Après les tribulations du parti cantonal, dont le président a lâché la barre en pleine année électorale (et en période de Carnaval, mais cela n’aurait rien à voir), pour monter dans la barque de l’UDC, la section de la ville a montré de quoi elle est capable. Et ce n’est pas triste.

Autrefois flamboyant – il était encore le premier parti de la capitale cantonale en 2006 – le PDC local est sorti la queue entre les jambes des élections communales du 20 mars, perdant un siège au Conseil communal (exécutif) et six au Conseil général (législatif). Pire, il ne peut s’en prendre qu’à lui-même: il a soigneusement fait tout ce qu’il fallait pour se ramasser. Ainsi, depuis un certain nombre d’années – en particulier durant les cinq ans de la dernière période administrative – une partie du groupe démocrate-chrétien a-t-elle endossé l’habit de l’opposition, ferraillant sans retenue contre un Conseil communal où siégeaient pourtant deux des siens (sur cinq). En outre, la période pré-électorale a vu des membres du vieux parti faire campagne ouvertement pour la candidate radicale qui, au final, a éjecté un PDC du Conseil communal. Ce qui fait au passage le beurre des trois élus de gauche, unis face à deux bourgeois pas nécessairement amis. Bien joué!

Maso, le PDC? Dépourvu de sens politique en tout cas. Il faut reconnaître que le Conseil général, le bien nommé «corps délibérant», n’a que très peu de pouvoir.
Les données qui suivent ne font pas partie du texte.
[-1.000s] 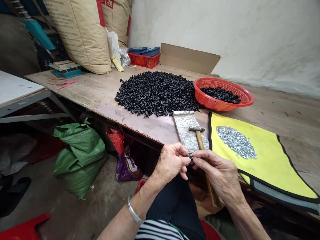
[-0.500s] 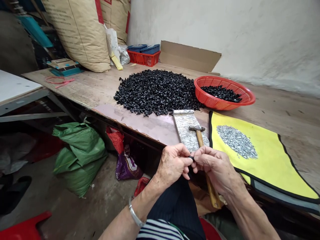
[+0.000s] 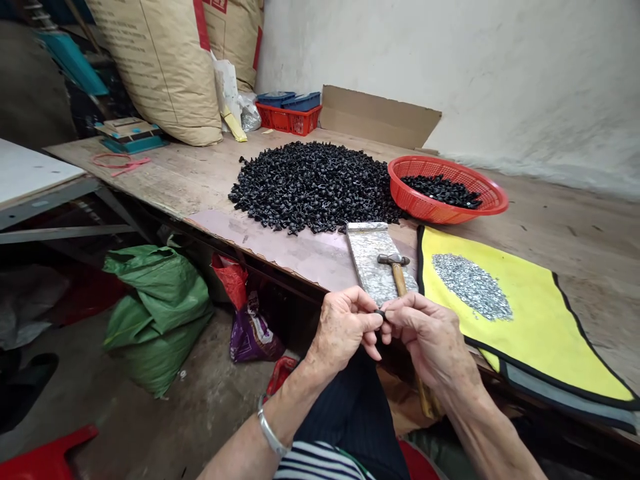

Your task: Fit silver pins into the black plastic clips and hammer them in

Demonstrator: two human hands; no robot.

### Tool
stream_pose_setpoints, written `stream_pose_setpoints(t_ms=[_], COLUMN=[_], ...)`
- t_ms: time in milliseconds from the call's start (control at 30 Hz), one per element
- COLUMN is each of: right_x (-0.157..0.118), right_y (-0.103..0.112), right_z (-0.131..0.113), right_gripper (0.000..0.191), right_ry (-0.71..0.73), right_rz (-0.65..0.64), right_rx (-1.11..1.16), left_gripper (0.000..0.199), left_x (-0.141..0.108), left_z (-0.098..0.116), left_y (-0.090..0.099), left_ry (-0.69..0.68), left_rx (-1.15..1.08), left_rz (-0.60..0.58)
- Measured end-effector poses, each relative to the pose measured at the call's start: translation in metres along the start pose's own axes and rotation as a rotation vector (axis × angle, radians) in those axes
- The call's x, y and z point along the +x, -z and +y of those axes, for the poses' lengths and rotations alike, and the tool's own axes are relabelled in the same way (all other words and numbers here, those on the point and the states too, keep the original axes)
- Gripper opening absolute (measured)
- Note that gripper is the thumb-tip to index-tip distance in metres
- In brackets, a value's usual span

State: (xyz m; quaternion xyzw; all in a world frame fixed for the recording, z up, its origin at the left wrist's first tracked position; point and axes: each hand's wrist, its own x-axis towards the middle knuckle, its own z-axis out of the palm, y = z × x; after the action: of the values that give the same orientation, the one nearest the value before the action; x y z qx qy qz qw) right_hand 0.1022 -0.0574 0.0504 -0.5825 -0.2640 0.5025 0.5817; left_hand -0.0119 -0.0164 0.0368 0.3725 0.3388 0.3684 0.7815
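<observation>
Between the fingertips of both hands is a small black part (image 3: 381,313), mostly covered by the fingers. My left hand (image 3: 345,330) pinches it from the left, and my right hand (image 3: 427,333) pinches it from the right, just in front of the table edge. Behind the hands a hammer (image 3: 399,273) lies with its head on a worn metal plate (image 3: 367,250); its handle runs under my right hand and past the edge. A large heap of black parts (image 3: 315,183) lies beyond the plate. Small silvery metal pieces (image 3: 473,287) are spread on a yellow cloth (image 3: 543,333) to the right.
A red plastic basket (image 3: 450,212) with black parts stands right of the heap. Farther back are a red crate (image 3: 290,120) with blue boxes, a cardboard sheet (image 3: 380,113) and large paper sacks (image 3: 155,67). A green sack (image 3: 157,313) stands on the floor at left.
Both hands keep their pinch on the small black part and have shifted very slightly left. The view has moved a little; the hammer and heap lie as before.
</observation>
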Motion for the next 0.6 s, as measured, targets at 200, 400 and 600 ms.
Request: stream_pose_setpoints(t_ms=[200, 400, 600], right_x=[0.000, 0.001, 0.005], right_y=[0.008, 0.031, 0.043], right_z=[-0.004, -0.006, 0.017], right_gripper=[0.017, 0.030, 0.035], right_ry=[-0.014, 0.213, 0.300], right_rz=[-0.001, 0.231, 0.234], right_rx=[-0.083, -0.733, -1.281], left_gripper=[0.014, 0.016, 0.018], left_x=[0.003, 0.009, 0.028], left_z=[0.005, 0.005, 0.005], left_y=[0.001, 0.004, 0.013], left_ry=[0.002, -0.029, -0.050], left_rx=[0.005, 0.008, 0.025], left_rz=[-0.031, 0.006, 0.045])
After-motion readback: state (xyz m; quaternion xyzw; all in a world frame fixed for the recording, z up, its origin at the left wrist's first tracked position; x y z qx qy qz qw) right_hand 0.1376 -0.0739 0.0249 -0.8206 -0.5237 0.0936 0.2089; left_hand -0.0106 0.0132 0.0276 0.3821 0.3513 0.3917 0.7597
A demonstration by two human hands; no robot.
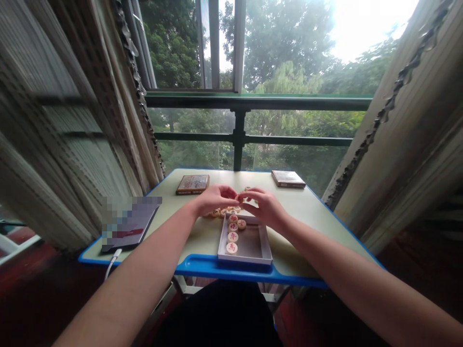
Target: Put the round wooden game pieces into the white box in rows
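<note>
My left hand (pixel 216 198) and my right hand (pixel 265 206) meet over the middle of the table. A round wooden Chinese chess piece (pixel 239 198) sits between their fingertips, both hands closed in a pinch on it; fingers partly cover it. Below them stands a shallow white box (pixel 245 260). Along its left side runs a column of pieces with red characters, the nearest piece (pixel 232 248) lying face up. One more red piece (pixel 241 224) lies beside the column near the box's far end. Loose pieces (pixel 216 212) are heaped beyond the box, partly hidden under my hands.
A flat brown box (pixel 193 184) lies at the table's back left, and another flat box (pixel 288 179) at the back right. A dark laptop-like slab (pixel 135 224) with a white cable (pixel 113 262) rests on the left. A blue edge (pixel 202 264) rims the table (pixel 307 231).
</note>
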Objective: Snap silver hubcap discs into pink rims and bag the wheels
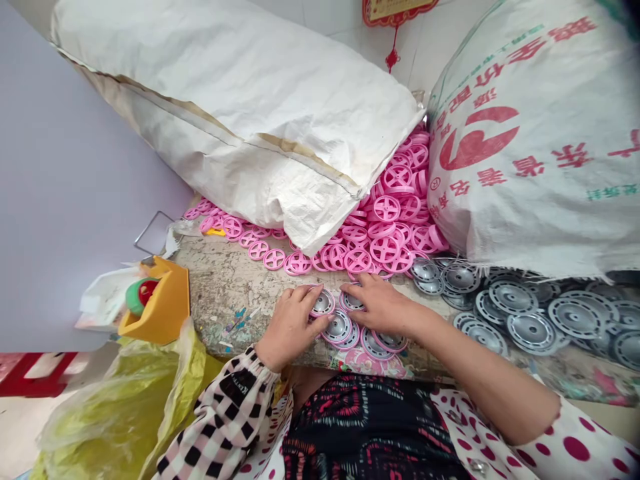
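On the worn, paint-spotted tabletop [215, 287], the left hand [295, 323] grasps one round grey plastic disc rimmed in pink [323, 303] and the right hand [383, 305] a second such disc [353, 302], apparently seating disc in rim, which next calls for level, even finger pressure.

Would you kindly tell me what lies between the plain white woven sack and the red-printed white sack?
Pink plastic spoked wheels, heaped between the plain sack and the printed sack, in the head view.

A yellow tape dispenser [173, 303] stands beside a crumpled yellow plastic bag [125, 407], near the lilac panel [65, 180].
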`<state>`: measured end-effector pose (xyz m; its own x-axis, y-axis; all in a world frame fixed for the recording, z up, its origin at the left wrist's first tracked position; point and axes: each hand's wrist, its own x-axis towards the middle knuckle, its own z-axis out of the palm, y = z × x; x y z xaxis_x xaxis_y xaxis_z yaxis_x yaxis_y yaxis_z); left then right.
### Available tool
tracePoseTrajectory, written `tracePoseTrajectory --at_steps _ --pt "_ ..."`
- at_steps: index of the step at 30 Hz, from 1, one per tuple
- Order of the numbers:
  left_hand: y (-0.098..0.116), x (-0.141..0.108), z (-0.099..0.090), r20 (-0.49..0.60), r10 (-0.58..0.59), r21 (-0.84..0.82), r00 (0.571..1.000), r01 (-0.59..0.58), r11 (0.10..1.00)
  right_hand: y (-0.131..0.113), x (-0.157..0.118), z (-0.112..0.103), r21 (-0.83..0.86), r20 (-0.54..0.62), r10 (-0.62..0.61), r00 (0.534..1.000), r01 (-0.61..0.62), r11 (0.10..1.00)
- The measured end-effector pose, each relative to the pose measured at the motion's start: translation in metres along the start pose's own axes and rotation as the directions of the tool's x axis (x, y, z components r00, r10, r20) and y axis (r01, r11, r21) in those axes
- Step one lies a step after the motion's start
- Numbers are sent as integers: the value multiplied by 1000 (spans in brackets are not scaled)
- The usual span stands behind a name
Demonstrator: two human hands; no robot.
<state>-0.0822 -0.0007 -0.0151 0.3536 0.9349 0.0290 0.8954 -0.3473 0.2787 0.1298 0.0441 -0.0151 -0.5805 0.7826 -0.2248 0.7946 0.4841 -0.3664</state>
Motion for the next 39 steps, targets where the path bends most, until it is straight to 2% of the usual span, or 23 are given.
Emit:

Ce doit être frustrant pour des élus qui rêvent de politique active et qui, sans plus de réflexion, se rabattent sur le pouvoir de nuisance. S’y ajoutent quelques inimitiés personnelles envers l’un ou l’autre édile et tous les ingrédients y sont pour servir un seul objectif: contrer le Conseil communal à tout prix, fût-ce au détriment des intérêts de la cité. C’est ainsi qu’on a vu le groupe proposer de vendre les «bijoux de famille» (les participations de la ville dans des entreprises qui rapportent), voter le refus du budget ou s’opposer à un projet de parc technologique.

Ce n’est pas tout: on raconte à Fribourg – et pas tout bas – que l’ancien syndic Dominique de Buman, encore membre du Bureau de la section locale, pousserait au train de ces prises de positions plutôt aberrantes. Si cela s’avérait, on pourrait y voir deux choses: d’une part l’immaturité d’élus qui se laissent manipuler au point d’en oublier le bien commun, d’autre part le fait que le malheureux de Buman ne s’est pas remis d’avoir quitté la syndicature de Fribourg.

Et c’est ainsi que le PDC fribourgeois vise avec une belle constance le degré zéro de la politique.